● What the task requires
Repeat back every line of the data, exactly.
[[ Supplied data, beginning ]]
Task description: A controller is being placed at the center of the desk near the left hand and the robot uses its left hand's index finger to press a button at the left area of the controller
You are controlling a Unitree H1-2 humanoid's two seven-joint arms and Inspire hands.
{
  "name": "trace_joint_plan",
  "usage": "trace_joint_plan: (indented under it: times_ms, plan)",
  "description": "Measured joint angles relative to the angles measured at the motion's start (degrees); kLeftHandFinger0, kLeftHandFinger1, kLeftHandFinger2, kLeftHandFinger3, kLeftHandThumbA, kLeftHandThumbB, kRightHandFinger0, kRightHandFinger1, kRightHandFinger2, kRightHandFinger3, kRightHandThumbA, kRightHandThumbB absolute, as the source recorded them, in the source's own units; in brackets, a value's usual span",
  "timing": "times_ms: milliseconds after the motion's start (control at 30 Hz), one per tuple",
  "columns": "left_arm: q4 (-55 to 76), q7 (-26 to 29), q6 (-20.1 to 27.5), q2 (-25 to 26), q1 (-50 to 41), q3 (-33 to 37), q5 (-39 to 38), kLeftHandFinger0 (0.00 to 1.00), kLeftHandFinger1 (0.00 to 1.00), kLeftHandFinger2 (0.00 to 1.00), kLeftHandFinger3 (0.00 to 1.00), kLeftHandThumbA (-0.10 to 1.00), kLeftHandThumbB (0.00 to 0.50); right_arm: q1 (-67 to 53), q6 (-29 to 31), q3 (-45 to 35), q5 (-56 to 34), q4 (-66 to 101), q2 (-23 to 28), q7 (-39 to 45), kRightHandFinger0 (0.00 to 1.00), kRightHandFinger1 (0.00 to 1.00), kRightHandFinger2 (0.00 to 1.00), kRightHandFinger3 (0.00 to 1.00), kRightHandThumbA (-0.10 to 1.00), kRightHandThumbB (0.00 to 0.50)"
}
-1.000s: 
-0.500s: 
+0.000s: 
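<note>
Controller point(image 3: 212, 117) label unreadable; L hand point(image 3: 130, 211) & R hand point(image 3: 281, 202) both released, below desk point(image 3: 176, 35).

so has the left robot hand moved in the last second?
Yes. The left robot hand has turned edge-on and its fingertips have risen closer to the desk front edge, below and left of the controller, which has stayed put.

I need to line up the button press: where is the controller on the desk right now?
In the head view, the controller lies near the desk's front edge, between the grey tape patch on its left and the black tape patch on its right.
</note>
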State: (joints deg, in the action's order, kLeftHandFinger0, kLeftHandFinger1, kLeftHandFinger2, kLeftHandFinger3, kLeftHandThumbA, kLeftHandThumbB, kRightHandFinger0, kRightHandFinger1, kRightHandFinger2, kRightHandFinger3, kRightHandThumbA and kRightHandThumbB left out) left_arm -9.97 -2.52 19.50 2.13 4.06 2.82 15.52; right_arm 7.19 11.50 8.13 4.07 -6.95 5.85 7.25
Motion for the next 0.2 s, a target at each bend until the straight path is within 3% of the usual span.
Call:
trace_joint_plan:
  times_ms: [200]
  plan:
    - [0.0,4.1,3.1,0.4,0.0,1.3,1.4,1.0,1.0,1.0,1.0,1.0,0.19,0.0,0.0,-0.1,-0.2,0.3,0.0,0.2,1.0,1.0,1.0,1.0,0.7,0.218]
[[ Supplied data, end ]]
● Task answer
Task description: A controller is being placed at the center of the desk near the left hand and the robot uses its left hand's index finger to press a button at the left area of the controller
You are controlling a Unitree H1-2 humanoid's two seven-joint arms and Inspire hands.
{
  "name": "trace_joint_plan",
  "usage": "trace_joint_plan: (indented under it: times_ms, plan)",
  "description": "Measured joint angles relative to the angles measured at the motion's start (degrees); kLeftHandFinger0, kLeftHandFinger1, kLeftHandFinger2, kLeftHandFinger3, kLeftHandThumbA, kLeftHandThumbB, kRightHandFinger0, kRightHandFinger1, kRightHandFinger2, kRightHandFinger3, kRightHandThumbA, kRightHandThumbB absolute, as the source recorded them, in the source's own units; in brackets, a value's usual span",
  "timing": "times_ms: milliseconds after the motion's start (control at 30 Hz), one per tuple",
  "columns": "left_arm: q4 (-55 to 76), q7 (-26 to 29), q6 (-20.1 to 27.5), q2 (-25 to 26), q1 (-50 to 41), q3 (-33 to 37), q5 (-39 to 38), kLeftHandFinger0 (0.00 to 1.00), kLeftHandFinger1 (0.00 to 1.00), kLeftHandFinger2 (0.00 to 1.00), kLeftHandFinger3 (0.00 to 1.00), kLeftHandThumbA (-0.10 to 1.00), kLeftHandThumbB (0.00 to 0.50); right_arm: q1 (-67 to 53), q6 (-29 to 31), q3 (-45 to 35), q5 (-56 to 34), q4 (-66 to 101), q2 (-23 to 28), q7 (-39 to 45), kRightHandFinger0 (0.00 to 1.00), kRightHandFinger1 (0.00 to 1.00), kRightHandFinger2 (0.00 to 1.00), kRightHandFinger3 (0.00 to 1.00), kRightHandThumbA (-0.10 to 1.00), kRightHandThumbB (0.00 to 0.50)"
}
-1.000s: 
-0.500s: 
+0.000s: 
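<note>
Controller point(image 3: 212, 117) label unreadable; L hand point(image 3: 130, 211) & R hand point(image 3: 281, 202) both released, below desk point(image 3: 176, 35).

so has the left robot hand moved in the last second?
Yes. The left robot hand has turned edge-on and its fingertips have risen closer to the desk front edge, below and left of the controller, which has stayed put.

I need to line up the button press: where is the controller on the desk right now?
In the head view, the controller lies near the desk's front edge, between the grey tape patch on its left and the black tape patch on its right.
</note>
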State: (joints deg, in the action's order, kLeftHandFinger0, kLeftHandFinger1, kLeftHandFinger2, kLeftHandFinger3, kLeftHandThumbA, kLeftHandThumbB, kRightHandFinger0, kRightHandFinger1, kRightHandFinger2, kRightHandFinger3, kRightHandThumbA and kRightHandThumbB left out) left_arm -9.97 -2.52 19.50 2.13 4.06 2.82 15.52; right_arm 7.19 11.50 8.13 4.07 -6.95 5.85 7.25
Motion for the next 0.2 s, a target at each bend until the straight path is within 3% of the usual span.
Call:
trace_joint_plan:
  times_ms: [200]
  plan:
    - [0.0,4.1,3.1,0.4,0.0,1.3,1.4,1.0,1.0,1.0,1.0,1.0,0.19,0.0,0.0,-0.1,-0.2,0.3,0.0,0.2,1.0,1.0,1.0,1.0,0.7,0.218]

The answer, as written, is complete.